Commitment to quality patient care has been a constant since Dr. Sergent’s years as a medical student. Bevra Hahn, MD, division chief and professor of rheumatology at the David Geffen School of Medicine of the University of California, Los Angeles, met Dr. Sergent when he was an intern at Johns Hopkins, where she was doing her rheumatology fellowship under Lawrence E. Shulman, MD, PhD. “John was really quite outstanding in several ways. First of all, he’s a very pleasant and interactive guy, so you want to talk to him. Secondly, he’s really brilliant and had excellent ideas and probing questions.”

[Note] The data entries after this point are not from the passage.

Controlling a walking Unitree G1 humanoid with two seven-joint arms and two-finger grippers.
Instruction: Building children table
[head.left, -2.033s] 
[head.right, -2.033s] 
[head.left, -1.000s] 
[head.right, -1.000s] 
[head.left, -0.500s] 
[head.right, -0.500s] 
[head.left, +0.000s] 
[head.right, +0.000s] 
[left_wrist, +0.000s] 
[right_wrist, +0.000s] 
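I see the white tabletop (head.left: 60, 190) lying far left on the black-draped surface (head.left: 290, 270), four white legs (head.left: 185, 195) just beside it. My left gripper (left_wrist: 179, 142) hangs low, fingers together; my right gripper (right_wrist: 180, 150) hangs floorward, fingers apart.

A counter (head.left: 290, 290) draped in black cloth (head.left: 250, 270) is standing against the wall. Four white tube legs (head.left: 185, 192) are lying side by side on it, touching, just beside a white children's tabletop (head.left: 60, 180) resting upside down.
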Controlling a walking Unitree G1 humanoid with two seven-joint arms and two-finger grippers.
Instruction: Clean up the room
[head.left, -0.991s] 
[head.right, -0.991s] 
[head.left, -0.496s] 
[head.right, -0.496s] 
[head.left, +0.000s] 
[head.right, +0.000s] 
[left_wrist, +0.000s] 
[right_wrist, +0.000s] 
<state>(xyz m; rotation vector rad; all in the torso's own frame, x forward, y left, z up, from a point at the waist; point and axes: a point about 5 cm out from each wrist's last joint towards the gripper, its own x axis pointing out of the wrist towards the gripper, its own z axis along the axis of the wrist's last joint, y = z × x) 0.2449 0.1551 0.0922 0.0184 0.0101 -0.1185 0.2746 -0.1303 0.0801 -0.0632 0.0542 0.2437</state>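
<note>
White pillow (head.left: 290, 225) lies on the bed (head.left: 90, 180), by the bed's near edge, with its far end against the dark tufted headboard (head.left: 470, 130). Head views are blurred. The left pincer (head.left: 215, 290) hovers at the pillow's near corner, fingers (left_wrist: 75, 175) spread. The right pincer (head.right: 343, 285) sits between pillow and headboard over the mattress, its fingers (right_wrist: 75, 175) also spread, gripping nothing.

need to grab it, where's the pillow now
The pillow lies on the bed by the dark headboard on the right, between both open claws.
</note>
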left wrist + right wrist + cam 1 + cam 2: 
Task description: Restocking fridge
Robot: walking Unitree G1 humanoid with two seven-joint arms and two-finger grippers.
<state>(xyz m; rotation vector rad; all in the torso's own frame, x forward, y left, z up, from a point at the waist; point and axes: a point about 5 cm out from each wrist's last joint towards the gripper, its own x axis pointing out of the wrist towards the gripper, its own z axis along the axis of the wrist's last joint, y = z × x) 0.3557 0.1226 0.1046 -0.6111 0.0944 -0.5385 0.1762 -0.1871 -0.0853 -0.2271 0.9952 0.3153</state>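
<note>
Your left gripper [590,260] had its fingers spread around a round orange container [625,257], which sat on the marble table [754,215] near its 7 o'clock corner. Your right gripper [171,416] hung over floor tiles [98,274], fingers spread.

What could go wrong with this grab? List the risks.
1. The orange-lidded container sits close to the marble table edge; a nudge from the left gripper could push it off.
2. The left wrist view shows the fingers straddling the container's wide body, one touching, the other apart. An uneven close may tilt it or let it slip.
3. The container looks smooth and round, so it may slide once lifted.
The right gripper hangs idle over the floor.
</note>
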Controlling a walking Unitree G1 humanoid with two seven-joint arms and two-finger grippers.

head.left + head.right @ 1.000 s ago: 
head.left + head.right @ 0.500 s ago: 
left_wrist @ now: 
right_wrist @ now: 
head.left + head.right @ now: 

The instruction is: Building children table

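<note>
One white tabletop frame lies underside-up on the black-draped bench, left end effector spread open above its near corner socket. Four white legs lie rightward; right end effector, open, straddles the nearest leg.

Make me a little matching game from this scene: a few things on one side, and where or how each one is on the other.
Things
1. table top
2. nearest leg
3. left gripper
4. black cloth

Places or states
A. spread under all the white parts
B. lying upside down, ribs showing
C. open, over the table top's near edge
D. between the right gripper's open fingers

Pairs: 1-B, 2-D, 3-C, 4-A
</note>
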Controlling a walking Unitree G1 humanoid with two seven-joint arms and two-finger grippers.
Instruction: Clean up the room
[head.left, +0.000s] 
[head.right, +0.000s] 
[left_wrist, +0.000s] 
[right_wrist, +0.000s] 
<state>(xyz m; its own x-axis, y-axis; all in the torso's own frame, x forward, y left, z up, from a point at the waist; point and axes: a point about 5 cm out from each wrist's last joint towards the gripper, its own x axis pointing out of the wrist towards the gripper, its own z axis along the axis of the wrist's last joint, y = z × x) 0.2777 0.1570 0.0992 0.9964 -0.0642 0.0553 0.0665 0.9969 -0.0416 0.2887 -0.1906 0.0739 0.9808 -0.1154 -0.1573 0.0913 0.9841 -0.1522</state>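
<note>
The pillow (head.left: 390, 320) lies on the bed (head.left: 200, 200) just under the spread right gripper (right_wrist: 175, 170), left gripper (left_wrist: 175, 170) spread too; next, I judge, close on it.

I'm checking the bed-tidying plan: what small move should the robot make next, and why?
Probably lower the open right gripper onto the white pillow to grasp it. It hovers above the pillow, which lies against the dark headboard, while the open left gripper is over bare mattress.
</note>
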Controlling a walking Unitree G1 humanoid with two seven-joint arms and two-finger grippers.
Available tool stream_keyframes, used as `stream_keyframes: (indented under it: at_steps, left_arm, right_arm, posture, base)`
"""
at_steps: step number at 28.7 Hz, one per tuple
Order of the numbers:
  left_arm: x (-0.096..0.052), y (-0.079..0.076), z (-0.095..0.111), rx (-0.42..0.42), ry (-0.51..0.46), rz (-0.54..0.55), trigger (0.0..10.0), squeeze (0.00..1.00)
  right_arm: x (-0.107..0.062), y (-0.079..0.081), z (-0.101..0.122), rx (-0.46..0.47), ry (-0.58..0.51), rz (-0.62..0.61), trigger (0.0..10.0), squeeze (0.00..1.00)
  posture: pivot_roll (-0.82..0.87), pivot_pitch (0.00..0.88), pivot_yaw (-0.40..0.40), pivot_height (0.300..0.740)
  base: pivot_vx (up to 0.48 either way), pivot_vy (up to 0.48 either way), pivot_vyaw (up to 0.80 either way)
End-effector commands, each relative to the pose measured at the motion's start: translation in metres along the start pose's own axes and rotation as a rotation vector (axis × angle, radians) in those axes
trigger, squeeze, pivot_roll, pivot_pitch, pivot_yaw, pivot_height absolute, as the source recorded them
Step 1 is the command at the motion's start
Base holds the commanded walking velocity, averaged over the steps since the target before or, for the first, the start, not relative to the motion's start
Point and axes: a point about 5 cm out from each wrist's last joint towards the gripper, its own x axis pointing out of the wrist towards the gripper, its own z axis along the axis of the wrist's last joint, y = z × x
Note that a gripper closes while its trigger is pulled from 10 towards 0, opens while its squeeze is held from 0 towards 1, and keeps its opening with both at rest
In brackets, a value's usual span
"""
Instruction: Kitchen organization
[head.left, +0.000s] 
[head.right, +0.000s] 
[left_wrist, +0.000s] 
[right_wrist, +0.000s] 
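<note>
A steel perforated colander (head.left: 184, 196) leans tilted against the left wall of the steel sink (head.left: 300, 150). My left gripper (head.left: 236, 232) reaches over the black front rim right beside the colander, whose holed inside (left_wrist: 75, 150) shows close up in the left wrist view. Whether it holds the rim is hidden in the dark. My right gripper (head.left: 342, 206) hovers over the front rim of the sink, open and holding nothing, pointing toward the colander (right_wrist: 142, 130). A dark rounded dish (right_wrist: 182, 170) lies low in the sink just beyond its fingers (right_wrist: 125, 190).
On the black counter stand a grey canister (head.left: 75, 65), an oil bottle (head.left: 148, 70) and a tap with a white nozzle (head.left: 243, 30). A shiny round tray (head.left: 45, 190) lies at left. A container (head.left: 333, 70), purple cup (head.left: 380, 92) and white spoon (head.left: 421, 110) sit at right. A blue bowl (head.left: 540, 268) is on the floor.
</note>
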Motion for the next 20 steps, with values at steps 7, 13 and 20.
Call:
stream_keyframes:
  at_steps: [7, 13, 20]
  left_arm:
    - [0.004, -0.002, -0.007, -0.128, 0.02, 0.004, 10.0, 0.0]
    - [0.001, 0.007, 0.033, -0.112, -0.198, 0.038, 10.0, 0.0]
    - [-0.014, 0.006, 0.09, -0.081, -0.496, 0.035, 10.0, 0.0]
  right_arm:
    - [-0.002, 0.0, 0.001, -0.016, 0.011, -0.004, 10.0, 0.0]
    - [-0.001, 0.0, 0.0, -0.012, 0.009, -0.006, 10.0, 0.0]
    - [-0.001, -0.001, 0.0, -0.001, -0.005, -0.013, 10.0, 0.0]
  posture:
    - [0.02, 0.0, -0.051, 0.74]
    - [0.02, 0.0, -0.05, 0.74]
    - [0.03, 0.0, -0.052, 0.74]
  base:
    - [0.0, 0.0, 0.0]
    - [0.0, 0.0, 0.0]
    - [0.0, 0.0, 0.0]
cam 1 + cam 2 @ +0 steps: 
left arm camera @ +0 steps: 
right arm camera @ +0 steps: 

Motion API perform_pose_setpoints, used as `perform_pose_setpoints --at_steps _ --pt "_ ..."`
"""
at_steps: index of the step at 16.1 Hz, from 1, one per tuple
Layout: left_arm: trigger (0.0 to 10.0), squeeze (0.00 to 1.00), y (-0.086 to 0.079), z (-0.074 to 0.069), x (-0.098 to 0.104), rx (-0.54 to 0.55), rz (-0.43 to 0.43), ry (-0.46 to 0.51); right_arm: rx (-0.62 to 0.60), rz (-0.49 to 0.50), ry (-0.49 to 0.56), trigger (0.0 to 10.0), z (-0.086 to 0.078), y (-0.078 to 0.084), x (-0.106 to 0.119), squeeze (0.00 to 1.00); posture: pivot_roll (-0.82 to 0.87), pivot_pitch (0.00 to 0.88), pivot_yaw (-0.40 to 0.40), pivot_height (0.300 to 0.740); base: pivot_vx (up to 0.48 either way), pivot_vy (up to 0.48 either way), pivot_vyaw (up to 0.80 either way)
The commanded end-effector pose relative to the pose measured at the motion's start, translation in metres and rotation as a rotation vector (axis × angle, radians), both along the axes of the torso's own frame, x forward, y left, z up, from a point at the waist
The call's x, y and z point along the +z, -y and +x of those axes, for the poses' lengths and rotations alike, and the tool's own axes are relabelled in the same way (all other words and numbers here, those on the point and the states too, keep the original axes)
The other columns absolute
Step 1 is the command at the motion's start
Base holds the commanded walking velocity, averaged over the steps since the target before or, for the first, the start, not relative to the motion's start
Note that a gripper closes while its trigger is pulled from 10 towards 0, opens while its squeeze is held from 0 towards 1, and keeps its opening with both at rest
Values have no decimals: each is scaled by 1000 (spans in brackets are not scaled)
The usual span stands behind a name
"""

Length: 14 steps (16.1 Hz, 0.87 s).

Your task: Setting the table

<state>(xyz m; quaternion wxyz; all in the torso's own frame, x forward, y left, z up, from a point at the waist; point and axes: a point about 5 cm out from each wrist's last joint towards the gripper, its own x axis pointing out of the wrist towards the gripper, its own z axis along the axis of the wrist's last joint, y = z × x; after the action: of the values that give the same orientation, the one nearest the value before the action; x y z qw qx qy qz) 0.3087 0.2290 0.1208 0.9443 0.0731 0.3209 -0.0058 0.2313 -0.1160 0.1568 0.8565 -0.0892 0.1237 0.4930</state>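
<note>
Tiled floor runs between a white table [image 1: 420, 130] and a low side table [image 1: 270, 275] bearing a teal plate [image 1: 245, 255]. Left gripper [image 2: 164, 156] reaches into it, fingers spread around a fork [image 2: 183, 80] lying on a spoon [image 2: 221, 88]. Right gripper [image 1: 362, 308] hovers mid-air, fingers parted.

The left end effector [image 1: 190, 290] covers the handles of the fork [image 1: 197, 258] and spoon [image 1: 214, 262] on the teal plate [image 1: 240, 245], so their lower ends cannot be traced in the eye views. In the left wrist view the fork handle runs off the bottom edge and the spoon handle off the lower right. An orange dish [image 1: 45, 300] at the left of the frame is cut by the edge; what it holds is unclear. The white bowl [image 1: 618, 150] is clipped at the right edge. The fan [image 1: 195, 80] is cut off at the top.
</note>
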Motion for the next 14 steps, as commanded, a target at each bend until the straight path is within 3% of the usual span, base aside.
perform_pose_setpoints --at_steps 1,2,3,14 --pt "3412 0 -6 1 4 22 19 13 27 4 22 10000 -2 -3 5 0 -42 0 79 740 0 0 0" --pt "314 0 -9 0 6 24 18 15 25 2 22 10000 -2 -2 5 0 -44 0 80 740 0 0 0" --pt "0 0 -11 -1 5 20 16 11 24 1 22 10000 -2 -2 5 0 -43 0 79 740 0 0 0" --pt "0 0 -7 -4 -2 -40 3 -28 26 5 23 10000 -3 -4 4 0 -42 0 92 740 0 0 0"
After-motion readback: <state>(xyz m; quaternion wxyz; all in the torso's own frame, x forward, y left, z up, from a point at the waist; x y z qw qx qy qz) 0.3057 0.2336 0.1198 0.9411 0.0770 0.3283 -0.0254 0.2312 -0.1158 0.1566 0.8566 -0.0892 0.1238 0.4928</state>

Later, during his fellowship, Dr. Sergent questioned the propensity of rheumatologists to use high-dose intravenous methylprednisolone in acutely ill rheumatic patients, a treatment which is still popular, says Dr. Hahn. Dr. Sergent reported on a series of patients with central nervous system lupus given high-dose steroids, concluding that the adverse side effects with continued use outweighed potential benefits.1 Dr. Hahn admired the fact that Dr. Sergent proposed a timeline for curtailing that therapy if efficacy could not be shown. “Even at this time in history,” she notes, “we all tend to make a plan, and if we’re not getting a response, to keep trying it a bit longer. That’s the kind of organizational, creative thinking that John was clearly capable of.”
Leadership at Pivotal Points
In addition to his leadership in the department of medicine, Dr. Sergent has helped steer rheumatology through some difficult waters. While the initial division of the ACR (then called the American Rheumatism Association) and the Arthritis Foundation began in 1986, in reality the separation of the two organizations was “more of a process than a single event,” notes Dr. Sergent.2 During his ACR Presidency (1992–1993), the relationship was still being untangled—and it was a “painful process,” recalls Dr. Hahn. She was among those rheumatologists working on the separation, at a time when the new ACR worried about its ability to fund its missions. She gives Dr. Sergent substantial credit for helping to lead the organization through those rocky times and for helping to avoid the common history of other colleges of professionals, which sometimes splinter into separate enclaves of academics, clinicians, and researchers. Both she and Dr. Sergent agree that ACR is much stronger as an inclusive and unified organization.